| The data |
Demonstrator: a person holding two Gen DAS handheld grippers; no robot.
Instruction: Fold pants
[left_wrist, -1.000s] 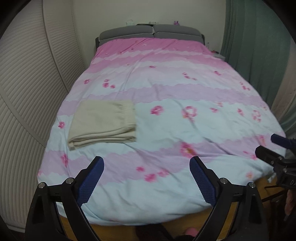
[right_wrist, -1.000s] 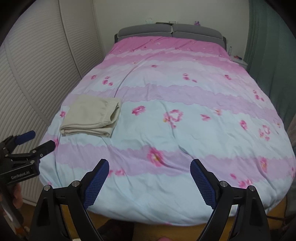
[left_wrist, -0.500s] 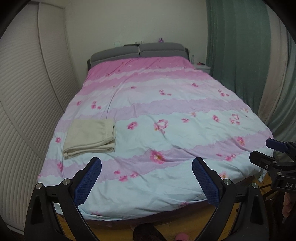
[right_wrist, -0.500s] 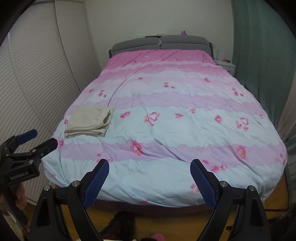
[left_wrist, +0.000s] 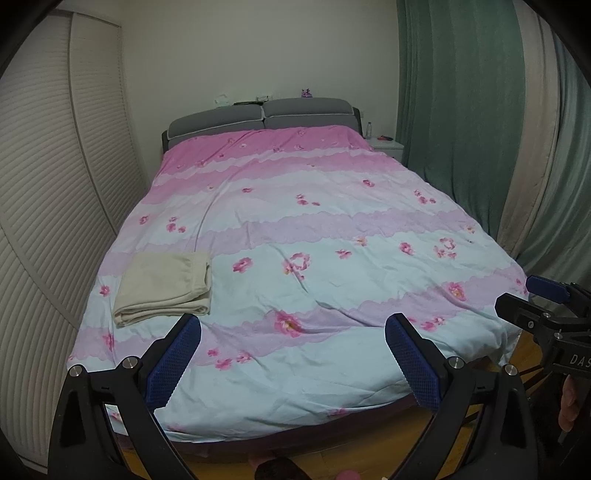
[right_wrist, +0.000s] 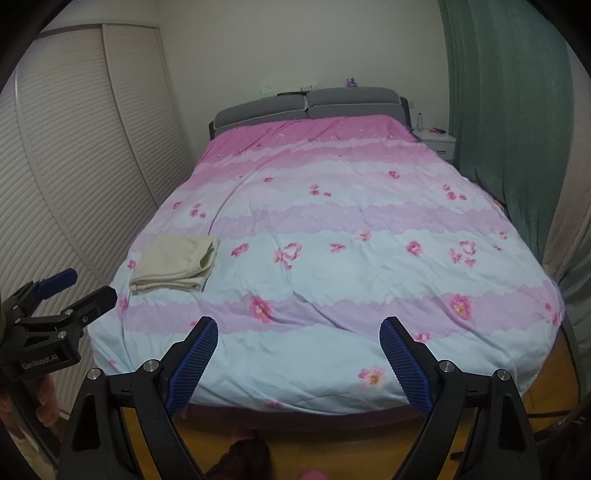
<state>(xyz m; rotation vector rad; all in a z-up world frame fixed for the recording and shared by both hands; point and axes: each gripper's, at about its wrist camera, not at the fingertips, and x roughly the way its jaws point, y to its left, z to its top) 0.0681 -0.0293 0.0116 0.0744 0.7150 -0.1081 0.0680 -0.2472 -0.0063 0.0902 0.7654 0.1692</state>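
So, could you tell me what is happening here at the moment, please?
A person stands at the foot of the bed with a hand-held gripper in each hand. The left hand-held gripper and the right hand-held gripper are both open and hold nothing. The cream pants lie folded in a neat stack on the floral duvet, near its left edge, untouched.

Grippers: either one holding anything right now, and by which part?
Nothing held. The left gripper and the right gripper are both open and empty, off the foot of the bed. The folded pants lie on it, untouched.
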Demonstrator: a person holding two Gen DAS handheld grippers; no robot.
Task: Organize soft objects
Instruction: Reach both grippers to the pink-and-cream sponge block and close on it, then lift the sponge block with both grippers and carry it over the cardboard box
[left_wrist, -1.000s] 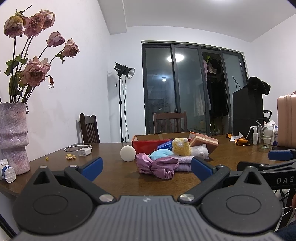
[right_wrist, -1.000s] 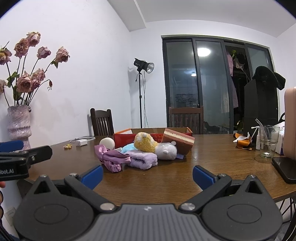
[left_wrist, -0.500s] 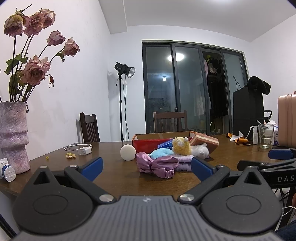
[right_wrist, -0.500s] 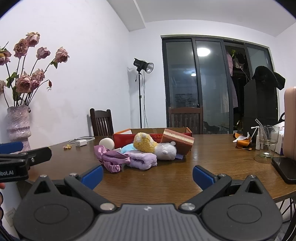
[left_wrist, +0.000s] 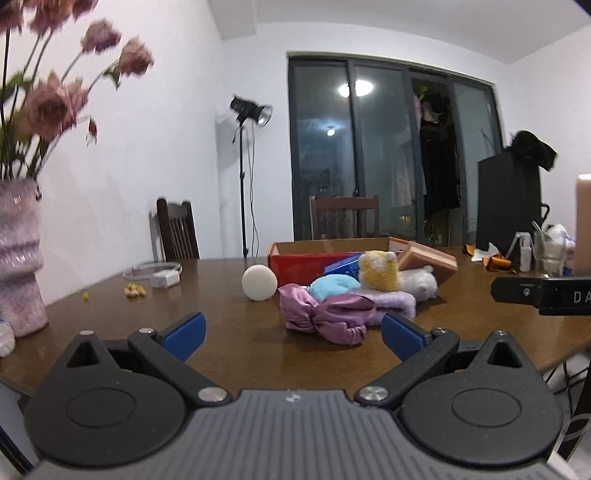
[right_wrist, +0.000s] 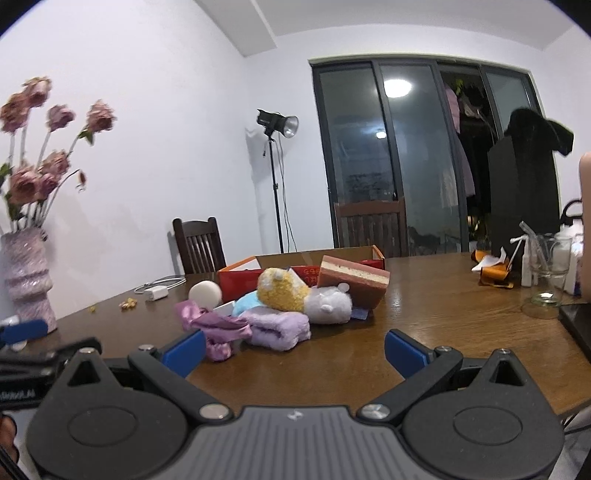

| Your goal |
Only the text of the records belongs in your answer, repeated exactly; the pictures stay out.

| Answer to the exercise |
Demonstrator: a person holding two Gen DAS handheld grippers; no robot.
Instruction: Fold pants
[left_wrist, -1.000s] 
[right_wrist, -1.000s] 
[left_wrist, -0.500s] 
[right_wrist, -0.500s] 
[left_wrist, +0.000s] 
[right_wrist, +0.000s] 
<state>(xyz m; rotation vector rad; all in a z-up world frame fixed for the recording and shared by both hands; point and axes: each gripper's, at about its wrist camera, not at the fingertips, and x roughly the way its jaws point, y to its left, z to its top) 0.0681 -0.0293 0.0116 0.0744 0.7150 -0.1081 0.0680 -0.2472 -0.0063 0.0902 0.7654 0.1692</state>
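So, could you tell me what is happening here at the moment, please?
A person stands at the foot of the bed with a hand-held gripper in each hand. The left hand-held gripper and the right hand-held gripper are both open and hold nothing. The cream pants lie folded in a neat stack on the floral duvet, near its left edge, untouched.

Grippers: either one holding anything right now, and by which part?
Nothing held. The left gripper and the right gripper are both open and empty, off the foot of the bed. The folded pants lie on it, untouched.
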Demonstrator: a person holding two Gen DAS handheld grippers; no robot.
Task: Organize soft objects
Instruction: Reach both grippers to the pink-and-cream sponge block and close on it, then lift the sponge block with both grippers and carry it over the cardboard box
[left_wrist, -1.000s] 
[right_wrist, -1.000s] 
[left_wrist, -0.500s] 
[right_wrist, -0.500s] 
[left_wrist, +0.000s] 
[right_wrist, +0.000s] 

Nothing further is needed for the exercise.